Below are the entries. Transcribe exactly the lines from the one with "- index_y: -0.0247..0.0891" through the one with "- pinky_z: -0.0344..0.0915", ends included, and leave out all others.

━━━━━ The data

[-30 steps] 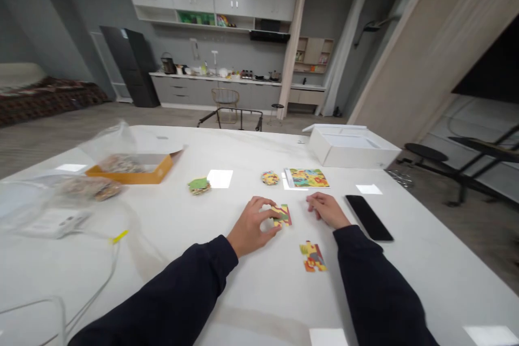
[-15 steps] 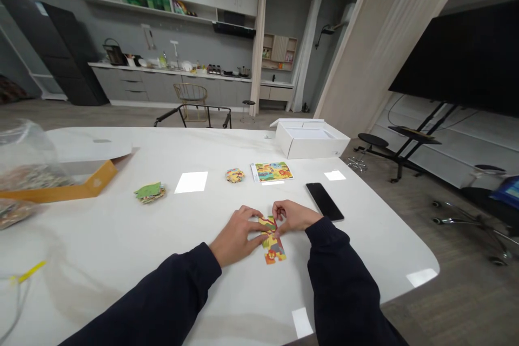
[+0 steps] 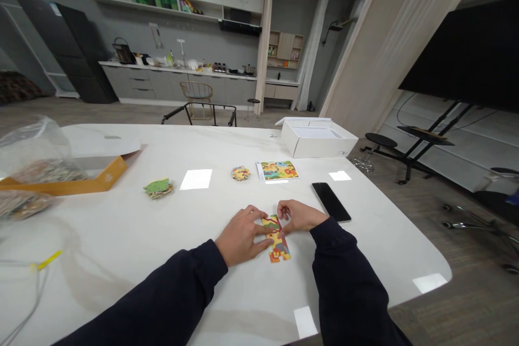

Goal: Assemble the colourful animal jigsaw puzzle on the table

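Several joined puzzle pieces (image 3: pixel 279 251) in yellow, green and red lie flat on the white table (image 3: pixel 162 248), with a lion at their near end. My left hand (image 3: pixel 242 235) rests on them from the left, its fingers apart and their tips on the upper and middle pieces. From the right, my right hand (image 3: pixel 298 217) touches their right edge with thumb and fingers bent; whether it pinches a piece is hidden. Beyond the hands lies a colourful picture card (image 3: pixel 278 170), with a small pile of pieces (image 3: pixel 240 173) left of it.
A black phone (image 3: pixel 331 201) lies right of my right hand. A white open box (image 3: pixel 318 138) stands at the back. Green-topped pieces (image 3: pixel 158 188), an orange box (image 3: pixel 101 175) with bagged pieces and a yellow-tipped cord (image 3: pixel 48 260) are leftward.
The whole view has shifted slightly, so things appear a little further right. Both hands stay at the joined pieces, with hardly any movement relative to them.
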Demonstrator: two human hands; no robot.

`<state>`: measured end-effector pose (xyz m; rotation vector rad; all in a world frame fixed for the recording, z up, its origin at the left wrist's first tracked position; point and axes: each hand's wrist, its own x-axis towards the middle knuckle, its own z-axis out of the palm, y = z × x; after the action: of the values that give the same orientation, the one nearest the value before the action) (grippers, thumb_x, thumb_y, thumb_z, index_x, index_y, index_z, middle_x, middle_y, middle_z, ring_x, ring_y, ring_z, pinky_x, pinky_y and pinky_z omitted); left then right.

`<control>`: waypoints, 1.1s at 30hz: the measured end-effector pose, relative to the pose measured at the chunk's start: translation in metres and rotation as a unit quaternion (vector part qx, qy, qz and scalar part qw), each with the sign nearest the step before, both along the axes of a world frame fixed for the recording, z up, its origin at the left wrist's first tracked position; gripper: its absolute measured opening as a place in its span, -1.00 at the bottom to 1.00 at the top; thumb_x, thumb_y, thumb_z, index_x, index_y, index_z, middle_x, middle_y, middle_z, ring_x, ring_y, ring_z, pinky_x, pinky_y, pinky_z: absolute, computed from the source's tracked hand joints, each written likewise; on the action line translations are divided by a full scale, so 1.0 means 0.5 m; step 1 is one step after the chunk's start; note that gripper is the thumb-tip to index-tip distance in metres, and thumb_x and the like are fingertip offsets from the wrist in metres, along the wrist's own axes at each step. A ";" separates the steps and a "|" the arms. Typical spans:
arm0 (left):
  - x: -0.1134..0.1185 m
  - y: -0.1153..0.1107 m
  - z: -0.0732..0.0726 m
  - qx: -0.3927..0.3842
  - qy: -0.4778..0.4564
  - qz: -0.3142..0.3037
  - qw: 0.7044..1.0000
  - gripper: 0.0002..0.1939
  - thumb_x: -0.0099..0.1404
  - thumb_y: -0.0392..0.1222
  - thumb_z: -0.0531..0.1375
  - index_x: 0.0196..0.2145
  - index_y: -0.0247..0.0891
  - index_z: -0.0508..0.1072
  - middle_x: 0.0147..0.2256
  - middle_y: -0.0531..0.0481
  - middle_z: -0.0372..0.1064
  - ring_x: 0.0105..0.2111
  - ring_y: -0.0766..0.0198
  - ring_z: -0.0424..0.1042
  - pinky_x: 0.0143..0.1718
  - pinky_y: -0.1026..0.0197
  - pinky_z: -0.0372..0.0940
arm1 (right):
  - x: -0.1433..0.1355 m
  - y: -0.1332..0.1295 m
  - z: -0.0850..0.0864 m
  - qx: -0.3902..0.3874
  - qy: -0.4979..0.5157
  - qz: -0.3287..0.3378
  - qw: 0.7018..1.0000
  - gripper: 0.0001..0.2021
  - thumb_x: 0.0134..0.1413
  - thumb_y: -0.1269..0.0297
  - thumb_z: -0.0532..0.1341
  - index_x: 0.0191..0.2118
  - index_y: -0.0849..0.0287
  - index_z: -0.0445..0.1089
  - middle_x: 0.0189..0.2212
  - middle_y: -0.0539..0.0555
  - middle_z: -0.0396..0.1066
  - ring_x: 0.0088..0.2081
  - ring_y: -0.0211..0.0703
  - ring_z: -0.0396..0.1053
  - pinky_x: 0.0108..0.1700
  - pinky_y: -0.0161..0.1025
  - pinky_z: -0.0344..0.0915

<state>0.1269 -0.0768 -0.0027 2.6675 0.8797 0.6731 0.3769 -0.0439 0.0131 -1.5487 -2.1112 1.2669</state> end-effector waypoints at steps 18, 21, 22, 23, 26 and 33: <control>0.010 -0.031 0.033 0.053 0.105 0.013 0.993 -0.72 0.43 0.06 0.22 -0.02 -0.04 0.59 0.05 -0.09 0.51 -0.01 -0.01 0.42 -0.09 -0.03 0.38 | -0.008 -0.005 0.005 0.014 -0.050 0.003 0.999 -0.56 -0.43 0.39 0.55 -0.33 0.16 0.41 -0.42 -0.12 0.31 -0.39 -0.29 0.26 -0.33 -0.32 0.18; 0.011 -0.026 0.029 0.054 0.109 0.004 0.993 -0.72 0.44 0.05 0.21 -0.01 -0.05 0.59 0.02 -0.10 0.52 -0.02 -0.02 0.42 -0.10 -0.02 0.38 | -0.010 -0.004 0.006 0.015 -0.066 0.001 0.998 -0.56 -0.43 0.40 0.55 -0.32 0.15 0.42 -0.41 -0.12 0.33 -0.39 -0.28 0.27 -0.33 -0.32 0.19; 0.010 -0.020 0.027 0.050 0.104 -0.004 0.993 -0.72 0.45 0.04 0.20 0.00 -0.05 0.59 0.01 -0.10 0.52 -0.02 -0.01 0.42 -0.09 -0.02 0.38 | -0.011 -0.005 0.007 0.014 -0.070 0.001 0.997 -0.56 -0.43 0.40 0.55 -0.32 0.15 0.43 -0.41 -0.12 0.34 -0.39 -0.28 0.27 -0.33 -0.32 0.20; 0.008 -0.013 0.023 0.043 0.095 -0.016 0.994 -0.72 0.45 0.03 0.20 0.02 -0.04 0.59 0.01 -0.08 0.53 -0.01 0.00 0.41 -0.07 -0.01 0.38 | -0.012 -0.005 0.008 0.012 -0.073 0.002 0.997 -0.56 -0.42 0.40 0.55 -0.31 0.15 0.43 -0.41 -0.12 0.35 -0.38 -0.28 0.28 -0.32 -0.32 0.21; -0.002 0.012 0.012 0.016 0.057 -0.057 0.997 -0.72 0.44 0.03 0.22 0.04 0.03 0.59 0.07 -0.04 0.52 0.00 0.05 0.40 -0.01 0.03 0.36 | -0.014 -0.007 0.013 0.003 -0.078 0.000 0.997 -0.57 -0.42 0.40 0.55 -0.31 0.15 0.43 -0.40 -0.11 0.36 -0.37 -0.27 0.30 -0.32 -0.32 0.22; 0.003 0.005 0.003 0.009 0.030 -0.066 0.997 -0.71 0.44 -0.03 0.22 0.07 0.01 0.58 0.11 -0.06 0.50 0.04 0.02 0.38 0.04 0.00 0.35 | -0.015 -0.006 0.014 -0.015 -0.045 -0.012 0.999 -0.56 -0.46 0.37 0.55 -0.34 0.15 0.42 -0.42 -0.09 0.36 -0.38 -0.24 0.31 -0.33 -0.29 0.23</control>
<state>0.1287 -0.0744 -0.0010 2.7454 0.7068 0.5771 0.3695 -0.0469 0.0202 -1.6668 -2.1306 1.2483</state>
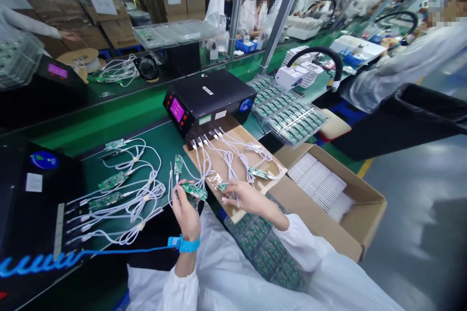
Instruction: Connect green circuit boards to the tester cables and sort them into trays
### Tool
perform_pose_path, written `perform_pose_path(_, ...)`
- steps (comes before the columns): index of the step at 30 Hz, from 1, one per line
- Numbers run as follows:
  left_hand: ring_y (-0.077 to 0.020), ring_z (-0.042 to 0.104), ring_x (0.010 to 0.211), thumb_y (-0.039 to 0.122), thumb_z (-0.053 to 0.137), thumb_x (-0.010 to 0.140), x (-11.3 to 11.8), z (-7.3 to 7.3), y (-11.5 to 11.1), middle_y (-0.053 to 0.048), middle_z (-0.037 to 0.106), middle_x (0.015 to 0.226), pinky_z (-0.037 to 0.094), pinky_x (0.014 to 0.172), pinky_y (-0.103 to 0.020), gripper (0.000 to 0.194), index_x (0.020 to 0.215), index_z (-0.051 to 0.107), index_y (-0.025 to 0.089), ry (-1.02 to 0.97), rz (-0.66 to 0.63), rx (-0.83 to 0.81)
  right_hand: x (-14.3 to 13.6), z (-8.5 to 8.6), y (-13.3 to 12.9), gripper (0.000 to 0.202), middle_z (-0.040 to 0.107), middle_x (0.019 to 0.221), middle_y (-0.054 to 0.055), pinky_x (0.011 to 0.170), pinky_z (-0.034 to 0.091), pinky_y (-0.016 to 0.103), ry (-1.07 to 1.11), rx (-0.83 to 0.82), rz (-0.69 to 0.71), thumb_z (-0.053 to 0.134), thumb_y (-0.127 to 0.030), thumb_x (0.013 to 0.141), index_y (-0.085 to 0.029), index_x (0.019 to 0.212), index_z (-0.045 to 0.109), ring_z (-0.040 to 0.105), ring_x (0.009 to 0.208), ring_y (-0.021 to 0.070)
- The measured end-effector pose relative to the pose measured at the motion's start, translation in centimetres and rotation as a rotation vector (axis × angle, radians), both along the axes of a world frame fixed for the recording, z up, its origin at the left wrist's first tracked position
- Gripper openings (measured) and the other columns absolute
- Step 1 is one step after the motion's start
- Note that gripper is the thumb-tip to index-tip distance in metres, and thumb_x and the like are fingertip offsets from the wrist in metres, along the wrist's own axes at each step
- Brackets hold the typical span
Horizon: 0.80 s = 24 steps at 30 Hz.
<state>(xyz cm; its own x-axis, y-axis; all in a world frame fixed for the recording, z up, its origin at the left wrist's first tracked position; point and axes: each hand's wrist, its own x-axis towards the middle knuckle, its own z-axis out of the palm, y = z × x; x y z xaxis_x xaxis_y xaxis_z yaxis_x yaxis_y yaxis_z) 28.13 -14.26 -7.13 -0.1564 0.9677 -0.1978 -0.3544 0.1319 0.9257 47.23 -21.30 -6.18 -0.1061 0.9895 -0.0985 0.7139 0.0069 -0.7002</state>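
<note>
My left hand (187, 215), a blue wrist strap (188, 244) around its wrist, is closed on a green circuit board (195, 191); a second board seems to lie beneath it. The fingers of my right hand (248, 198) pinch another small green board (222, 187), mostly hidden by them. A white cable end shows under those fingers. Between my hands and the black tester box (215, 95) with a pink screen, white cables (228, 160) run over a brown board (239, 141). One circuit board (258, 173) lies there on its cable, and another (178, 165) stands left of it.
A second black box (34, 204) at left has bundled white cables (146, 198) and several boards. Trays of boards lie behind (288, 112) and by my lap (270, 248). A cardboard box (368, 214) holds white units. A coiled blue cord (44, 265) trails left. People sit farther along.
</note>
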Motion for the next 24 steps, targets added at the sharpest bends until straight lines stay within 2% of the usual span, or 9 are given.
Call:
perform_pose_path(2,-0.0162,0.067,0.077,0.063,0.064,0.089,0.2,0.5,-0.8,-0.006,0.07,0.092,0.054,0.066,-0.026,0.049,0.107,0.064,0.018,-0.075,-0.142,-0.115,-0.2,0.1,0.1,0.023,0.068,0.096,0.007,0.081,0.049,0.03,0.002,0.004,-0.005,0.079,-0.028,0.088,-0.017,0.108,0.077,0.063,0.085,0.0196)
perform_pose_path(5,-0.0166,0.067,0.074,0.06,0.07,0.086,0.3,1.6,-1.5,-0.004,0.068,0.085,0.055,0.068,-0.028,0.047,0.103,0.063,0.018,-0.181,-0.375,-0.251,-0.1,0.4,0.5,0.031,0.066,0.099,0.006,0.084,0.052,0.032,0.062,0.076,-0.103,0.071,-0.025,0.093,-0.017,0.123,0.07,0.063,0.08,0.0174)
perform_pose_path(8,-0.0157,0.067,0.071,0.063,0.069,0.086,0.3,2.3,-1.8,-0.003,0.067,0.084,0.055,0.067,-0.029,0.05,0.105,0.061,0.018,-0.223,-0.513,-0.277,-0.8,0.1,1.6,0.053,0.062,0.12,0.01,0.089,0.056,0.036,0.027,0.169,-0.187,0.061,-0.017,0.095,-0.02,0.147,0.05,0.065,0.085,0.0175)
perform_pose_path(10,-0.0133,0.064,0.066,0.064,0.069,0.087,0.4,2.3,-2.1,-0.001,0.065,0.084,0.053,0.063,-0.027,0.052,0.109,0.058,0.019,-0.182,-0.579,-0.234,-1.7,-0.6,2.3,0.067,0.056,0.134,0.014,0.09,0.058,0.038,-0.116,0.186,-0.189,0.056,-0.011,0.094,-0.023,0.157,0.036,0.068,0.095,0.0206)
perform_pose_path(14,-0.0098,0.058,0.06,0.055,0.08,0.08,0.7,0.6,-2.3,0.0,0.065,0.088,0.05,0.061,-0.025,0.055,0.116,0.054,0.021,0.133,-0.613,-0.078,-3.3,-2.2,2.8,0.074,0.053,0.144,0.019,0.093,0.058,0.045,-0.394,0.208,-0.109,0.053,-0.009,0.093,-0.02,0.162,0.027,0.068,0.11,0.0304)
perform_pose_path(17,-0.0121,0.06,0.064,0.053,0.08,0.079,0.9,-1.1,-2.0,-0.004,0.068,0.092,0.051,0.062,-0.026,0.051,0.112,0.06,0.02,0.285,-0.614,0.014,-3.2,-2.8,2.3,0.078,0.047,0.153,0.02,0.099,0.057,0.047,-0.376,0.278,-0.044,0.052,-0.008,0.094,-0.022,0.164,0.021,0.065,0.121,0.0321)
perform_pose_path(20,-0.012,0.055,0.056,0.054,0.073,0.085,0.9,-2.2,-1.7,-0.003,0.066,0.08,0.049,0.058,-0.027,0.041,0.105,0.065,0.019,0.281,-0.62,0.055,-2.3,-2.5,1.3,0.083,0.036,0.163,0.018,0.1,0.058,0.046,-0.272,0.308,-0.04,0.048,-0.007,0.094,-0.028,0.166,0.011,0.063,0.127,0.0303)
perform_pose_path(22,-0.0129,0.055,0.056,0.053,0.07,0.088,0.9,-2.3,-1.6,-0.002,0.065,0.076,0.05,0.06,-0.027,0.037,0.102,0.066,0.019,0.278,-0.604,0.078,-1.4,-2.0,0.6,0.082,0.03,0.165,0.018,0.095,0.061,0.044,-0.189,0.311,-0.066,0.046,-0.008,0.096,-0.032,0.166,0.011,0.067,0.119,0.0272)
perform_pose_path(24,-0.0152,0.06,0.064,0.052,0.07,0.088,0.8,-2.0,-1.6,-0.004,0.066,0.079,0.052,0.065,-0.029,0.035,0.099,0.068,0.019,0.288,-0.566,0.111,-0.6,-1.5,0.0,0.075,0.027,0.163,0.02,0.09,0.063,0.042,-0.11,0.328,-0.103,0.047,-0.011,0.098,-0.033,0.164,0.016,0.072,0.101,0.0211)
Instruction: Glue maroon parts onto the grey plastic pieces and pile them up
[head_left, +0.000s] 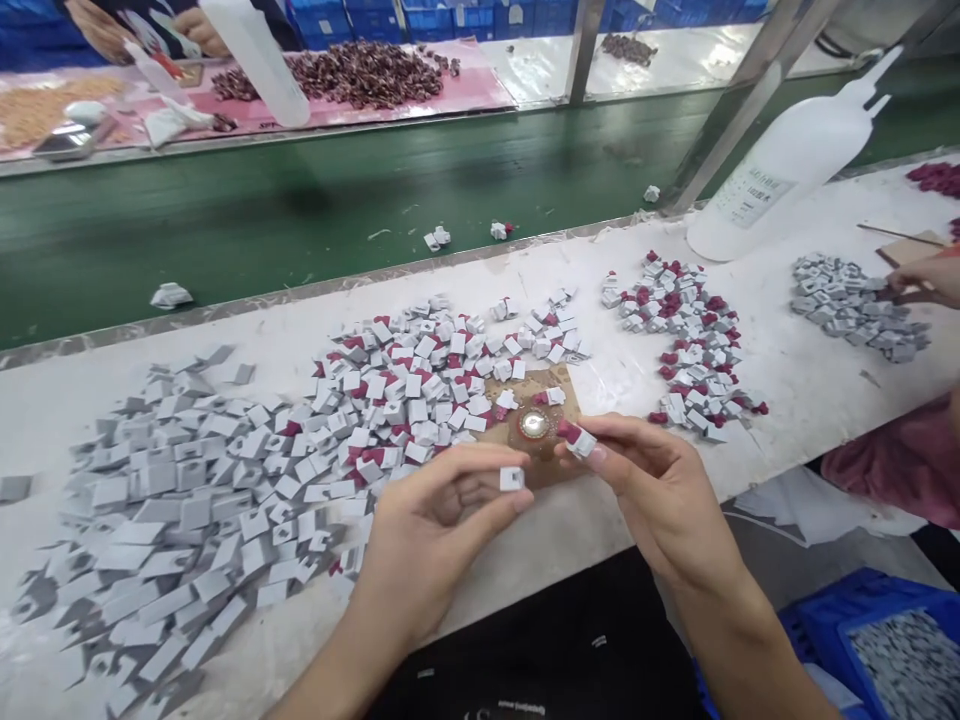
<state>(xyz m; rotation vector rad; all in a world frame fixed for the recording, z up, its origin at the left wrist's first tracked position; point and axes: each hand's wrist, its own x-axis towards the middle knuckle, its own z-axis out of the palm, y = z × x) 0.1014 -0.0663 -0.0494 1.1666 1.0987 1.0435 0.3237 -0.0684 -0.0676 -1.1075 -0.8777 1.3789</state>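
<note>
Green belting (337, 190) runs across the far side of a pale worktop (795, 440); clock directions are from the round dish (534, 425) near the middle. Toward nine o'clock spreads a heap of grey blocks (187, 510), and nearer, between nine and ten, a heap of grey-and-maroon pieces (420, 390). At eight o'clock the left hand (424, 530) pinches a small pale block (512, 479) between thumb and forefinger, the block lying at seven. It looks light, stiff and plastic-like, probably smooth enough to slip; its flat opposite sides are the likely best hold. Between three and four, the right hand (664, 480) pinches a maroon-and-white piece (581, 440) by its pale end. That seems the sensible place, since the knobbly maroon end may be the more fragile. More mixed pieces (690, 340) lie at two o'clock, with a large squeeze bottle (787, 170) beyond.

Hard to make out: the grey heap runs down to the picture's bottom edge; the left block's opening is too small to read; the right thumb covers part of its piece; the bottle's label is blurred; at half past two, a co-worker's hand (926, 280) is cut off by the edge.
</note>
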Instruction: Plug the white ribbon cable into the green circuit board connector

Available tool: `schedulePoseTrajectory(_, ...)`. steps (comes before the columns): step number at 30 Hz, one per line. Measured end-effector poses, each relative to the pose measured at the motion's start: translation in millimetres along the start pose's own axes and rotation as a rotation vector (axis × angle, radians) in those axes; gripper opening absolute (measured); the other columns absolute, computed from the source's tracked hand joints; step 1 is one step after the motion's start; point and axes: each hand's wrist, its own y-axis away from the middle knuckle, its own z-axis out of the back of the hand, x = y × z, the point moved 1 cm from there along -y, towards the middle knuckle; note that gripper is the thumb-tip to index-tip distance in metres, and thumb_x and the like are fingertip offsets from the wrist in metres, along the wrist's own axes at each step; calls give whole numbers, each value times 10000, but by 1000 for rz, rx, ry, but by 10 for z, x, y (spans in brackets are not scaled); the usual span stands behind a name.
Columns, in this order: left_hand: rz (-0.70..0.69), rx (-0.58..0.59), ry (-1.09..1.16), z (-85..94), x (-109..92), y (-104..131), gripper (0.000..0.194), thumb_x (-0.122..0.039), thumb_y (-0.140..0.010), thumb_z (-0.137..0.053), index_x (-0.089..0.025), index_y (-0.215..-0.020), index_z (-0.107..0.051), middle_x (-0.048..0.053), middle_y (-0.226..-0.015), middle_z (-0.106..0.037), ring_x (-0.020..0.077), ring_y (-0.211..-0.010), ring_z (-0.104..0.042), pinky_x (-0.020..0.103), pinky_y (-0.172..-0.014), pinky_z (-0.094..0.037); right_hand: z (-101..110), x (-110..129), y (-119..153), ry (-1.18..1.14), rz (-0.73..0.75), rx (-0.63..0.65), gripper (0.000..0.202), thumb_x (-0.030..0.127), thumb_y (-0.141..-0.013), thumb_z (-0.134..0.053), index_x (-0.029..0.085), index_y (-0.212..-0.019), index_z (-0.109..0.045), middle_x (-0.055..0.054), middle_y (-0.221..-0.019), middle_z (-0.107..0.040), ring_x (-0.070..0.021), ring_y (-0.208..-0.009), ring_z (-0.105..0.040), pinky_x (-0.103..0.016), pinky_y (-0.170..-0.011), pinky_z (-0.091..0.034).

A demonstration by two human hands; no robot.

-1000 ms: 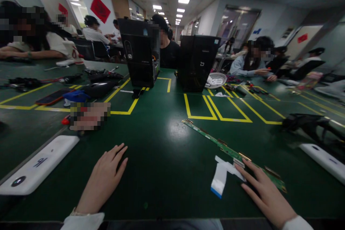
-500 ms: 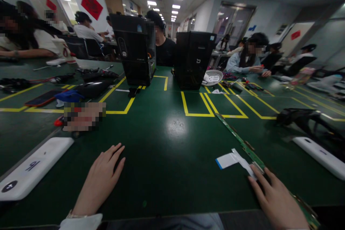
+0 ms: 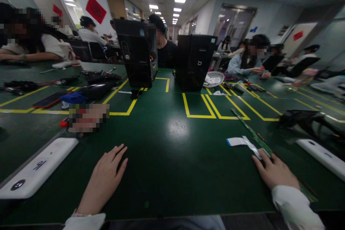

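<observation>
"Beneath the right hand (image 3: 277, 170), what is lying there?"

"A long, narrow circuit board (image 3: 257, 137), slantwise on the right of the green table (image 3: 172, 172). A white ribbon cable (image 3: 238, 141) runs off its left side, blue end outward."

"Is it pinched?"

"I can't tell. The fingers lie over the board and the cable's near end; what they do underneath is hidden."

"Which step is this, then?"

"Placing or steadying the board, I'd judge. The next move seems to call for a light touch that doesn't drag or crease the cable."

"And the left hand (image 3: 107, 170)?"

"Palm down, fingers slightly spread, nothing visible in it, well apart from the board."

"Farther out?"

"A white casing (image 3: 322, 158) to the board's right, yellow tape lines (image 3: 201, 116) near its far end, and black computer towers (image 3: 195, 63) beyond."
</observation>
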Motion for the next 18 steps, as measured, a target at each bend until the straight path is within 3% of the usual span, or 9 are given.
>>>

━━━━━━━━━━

Task result:
  - index_y: -0.0247..0.0891
  - index_z: -0.0508..0.1072
  - middle_x: 0.0147..0.2256
  - middle_y: -0.0531..0.0481
  - middle_z: -0.0372..0.1064
  - ring_x: 0.0105..0.2111
  - ring_y: -0.0766..0.0198
  - ring_z: -0.0424..0.1042
  - pinky_x: 0.0143..0.1718
  - pinky_y: -0.1026..0.0197
  - pinky_z: -0.0372..0.0940
arm1 (right):
  - x: -0.1433..0.1355 m
  - y: -0.1332..0.1295 m
  - z: -0.0850..0.0864 m
  - qx: -0.3902..0.3874
  - qy: -0.4979..0.5157
  - qz: -0.3287..0.3378
  - qw: 0.7018..1.0000
  - gripper: 0.0001..0.2021
  - thumb_x: 0.0134..0.1413
  - thumb_y: -0.1269..0.0297
  - thumb_z: -0.0532..0.1341
  - index_x: 0.0191..0.2118
  - index_y: -0.0849..0.0287
  - index_z: -0.0445..0.1089
  - middle_x: 0.0189..0.2212
  - middle_y: -0.0539..0.0555
  - middle_z: -0.0396..0.1066
  - ring_x: 0.0088..0.2081
  - ring_y: -0.0211..0.0703
  - ring_z: -0.0396..0.1053
  - pinky_x: 0.0108..0.1700
  - pinky_y: -0.0161..0.1025
  - pinky_z: -0.0344..0.0915

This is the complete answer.